→ Task objective: All of the lines below should be copied word for word.
******************************
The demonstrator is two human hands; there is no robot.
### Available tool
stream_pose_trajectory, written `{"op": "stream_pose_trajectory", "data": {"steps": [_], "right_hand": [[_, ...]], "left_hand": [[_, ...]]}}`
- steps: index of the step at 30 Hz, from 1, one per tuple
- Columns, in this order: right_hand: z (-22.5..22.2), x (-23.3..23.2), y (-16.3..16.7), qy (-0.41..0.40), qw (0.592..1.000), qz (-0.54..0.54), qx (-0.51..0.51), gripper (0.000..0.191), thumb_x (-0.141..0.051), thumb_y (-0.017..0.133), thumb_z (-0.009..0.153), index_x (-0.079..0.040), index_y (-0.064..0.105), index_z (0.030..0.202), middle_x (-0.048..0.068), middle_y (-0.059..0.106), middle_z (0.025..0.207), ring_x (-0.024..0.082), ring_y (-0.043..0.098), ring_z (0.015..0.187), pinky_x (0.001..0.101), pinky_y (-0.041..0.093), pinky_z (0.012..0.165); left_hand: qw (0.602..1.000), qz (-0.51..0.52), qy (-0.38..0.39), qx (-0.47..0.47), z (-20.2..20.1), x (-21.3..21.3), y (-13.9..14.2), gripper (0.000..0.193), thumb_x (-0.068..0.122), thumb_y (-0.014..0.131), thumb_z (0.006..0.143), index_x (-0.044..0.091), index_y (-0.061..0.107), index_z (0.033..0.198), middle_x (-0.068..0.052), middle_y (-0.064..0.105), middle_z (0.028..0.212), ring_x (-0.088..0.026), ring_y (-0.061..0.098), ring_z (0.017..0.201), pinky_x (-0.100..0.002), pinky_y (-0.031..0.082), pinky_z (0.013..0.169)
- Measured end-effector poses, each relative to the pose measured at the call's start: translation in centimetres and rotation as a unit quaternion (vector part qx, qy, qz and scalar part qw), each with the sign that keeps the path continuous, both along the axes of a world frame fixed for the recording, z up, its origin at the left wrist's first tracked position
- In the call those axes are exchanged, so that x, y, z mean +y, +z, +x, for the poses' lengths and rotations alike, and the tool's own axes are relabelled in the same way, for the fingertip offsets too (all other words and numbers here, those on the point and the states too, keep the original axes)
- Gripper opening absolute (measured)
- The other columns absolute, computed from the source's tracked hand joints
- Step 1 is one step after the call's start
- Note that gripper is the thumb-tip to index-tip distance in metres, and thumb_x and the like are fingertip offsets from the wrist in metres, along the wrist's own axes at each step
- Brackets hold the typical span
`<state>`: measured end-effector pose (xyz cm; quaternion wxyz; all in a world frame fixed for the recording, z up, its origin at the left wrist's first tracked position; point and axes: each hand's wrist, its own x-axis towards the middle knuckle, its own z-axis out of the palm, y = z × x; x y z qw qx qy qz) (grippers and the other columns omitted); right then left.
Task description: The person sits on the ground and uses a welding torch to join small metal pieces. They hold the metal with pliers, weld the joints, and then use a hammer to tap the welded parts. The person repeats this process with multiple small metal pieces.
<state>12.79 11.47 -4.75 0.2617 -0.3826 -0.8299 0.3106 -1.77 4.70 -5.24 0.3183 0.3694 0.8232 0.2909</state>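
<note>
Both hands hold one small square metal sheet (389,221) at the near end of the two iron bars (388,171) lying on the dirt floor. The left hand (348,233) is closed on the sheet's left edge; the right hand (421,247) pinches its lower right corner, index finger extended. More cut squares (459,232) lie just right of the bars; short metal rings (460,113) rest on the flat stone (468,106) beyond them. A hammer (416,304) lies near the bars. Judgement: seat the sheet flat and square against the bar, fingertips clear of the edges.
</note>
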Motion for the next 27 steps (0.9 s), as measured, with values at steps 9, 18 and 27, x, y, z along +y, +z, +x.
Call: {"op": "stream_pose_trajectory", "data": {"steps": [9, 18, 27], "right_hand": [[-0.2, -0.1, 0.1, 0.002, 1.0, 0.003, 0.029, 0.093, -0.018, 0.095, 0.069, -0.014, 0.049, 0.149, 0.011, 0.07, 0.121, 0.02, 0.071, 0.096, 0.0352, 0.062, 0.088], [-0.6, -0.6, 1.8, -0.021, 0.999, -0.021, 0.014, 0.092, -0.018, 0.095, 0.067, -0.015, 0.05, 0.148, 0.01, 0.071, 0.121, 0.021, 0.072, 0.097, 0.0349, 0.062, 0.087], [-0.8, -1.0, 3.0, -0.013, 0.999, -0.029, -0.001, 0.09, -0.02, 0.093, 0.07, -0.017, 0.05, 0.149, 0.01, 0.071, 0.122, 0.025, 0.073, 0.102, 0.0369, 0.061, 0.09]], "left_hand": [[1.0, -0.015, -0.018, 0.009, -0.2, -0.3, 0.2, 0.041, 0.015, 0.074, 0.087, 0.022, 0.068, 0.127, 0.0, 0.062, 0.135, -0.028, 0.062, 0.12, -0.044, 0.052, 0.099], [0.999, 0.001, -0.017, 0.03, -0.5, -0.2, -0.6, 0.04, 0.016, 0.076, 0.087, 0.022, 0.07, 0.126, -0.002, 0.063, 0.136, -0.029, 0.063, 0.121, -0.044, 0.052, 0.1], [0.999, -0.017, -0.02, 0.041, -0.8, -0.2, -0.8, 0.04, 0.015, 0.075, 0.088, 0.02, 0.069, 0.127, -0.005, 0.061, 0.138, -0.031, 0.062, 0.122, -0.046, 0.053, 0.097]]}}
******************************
→ Output for this exercise:
The demonstrator is two human hands; there is no robot.
### Available tool
stream_pose_trajectory, written `{"op": "stream_pose_trajectory", "data": {"steps": [_], "right_hand": [[_, ...]], "left_hand": [[_, ...]]}}`
- steps: index of the step at 30 Hz, from 1, one per tuple
- Columns, in this order: right_hand: z (-22.5..22.2), x (-23.3..23.2), y (-16.3..16.7), qy (-0.41..0.40), qw (0.592..1.000), qz (-0.54..0.54), qx (-0.51..0.51), gripper (0.000..0.191), thumb_x (-0.141..0.051), thumb_y (-0.017..0.133), thumb_z (-0.009..0.153), index_x (-0.079..0.040), index_y (-0.064..0.105), index_z (0.030..0.202), middle_x (-0.048..0.068), middle_y (-0.059..0.106), middle_z (0.025..0.207), ring_x (-0.024..0.082), ring_y (-0.043..0.098), ring_z (0.015..0.187), pinky_x (0.001..0.101), pinky_y (-0.041..0.093), pinky_z (0.012..0.165); left_hand: qw (0.602..1.000), qz (-0.51..0.52), qy (-0.38..0.39), qx (-0.47..0.47), z (-20.2..20.1), x (-21.3..21.3), y (-13.9..14.2), gripper (0.000..0.193), thumb_x (-0.068..0.122), thumb_y (-0.014..0.131), thumb_z (0.006..0.143), index_x (-0.044..0.091), index_y (-0.061..0.107), index_z (0.033..0.198), middle_x (-0.068..0.052), middle_y (-0.064..0.105), middle_z (0.028..0.212), ring_x (-0.088..0.026), ring_y (-0.061..0.098), ring_z (0.017..0.201), pinky_x (-0.100..0.002), pinky_y (-0.031..0.082), pinky_z (0.013..0.169)
- Measured end-effector poses, each relative to the pose measured at the call's start: translation in centimetres and rotation as a unit quaternion (vector part qx, qy, qz and scalar part qw), each with the sign that keeps the path continuous, both along the axes of a world frame fixed for the recording, z up, its origin at the left wrist's first tracked position
- In the call those axes are exchanged, so that x, y, z mean +y, +z, +x, for the poses' lengths and rotations alike, and the tool's own axes are relabelled in the same way, for the fingertip offsets too (all other words and numbers here, those on the point and the states too, keep the original axes)
- Gripper opening absolute (measured)
- The other columns absolute, computed from the source's tracked hand joints
- Step 1 is one step after the call's start
- Note that gripper is the thumb-tip to index-tip distance in metres, and thumb_x and the like are fingertip offsets from the wrist in metres, along the wrist's own axes at each step
- Brackets hold the typical span
`<state>`: measured end-effector pose (xyz cm; quaternion wxyz; all in a world frame fixed for the recording, z up, its origin at the left wrist's first tracked position; point and axes: each hand's wrist, its own x-axis towards the middle knuckle, its own z-axis out of the palm, y = z × x; x y z qw qx qy qz) (grippers and the other columns omitted); right then left.
Task description: The person sits on the ground and uses a welding torch to join small metal pieces. They hold the metal with pliers, weld the joints, and then use a hammer to tap the welded parts. The person repeats this process with multiple small metal pieces.
<state>12.79 11.47 -4.75 0.2617 -0.3826 -0.8299 0.3106 -1.77 4.70 -5.24 0.3183 0.3694 0.8232 0.2909</state>
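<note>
Both hands hold one small square metal sheet (389,221) at the near end of the two iron bars (388,171) lying on the dirt floor. The left hand (348,233) is closed on the sheet's left edge; the right hand (421,247) pinches its lower right corner, index finger extended. More cut squares (459,232) lie just right of the bars; short metal rings (460,113) rest on the flat stone (468,106) beyond them. A hammer (416,304) lies near the bars. Judgement: seat the sheet flat and square against the bar, fingertips clear of the edges.
</note>
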Motion for the next 27 steps (0.9 s), as measured, with values at steps 9, 18 and 27, x, y, z along +y, +z, +x.
Call: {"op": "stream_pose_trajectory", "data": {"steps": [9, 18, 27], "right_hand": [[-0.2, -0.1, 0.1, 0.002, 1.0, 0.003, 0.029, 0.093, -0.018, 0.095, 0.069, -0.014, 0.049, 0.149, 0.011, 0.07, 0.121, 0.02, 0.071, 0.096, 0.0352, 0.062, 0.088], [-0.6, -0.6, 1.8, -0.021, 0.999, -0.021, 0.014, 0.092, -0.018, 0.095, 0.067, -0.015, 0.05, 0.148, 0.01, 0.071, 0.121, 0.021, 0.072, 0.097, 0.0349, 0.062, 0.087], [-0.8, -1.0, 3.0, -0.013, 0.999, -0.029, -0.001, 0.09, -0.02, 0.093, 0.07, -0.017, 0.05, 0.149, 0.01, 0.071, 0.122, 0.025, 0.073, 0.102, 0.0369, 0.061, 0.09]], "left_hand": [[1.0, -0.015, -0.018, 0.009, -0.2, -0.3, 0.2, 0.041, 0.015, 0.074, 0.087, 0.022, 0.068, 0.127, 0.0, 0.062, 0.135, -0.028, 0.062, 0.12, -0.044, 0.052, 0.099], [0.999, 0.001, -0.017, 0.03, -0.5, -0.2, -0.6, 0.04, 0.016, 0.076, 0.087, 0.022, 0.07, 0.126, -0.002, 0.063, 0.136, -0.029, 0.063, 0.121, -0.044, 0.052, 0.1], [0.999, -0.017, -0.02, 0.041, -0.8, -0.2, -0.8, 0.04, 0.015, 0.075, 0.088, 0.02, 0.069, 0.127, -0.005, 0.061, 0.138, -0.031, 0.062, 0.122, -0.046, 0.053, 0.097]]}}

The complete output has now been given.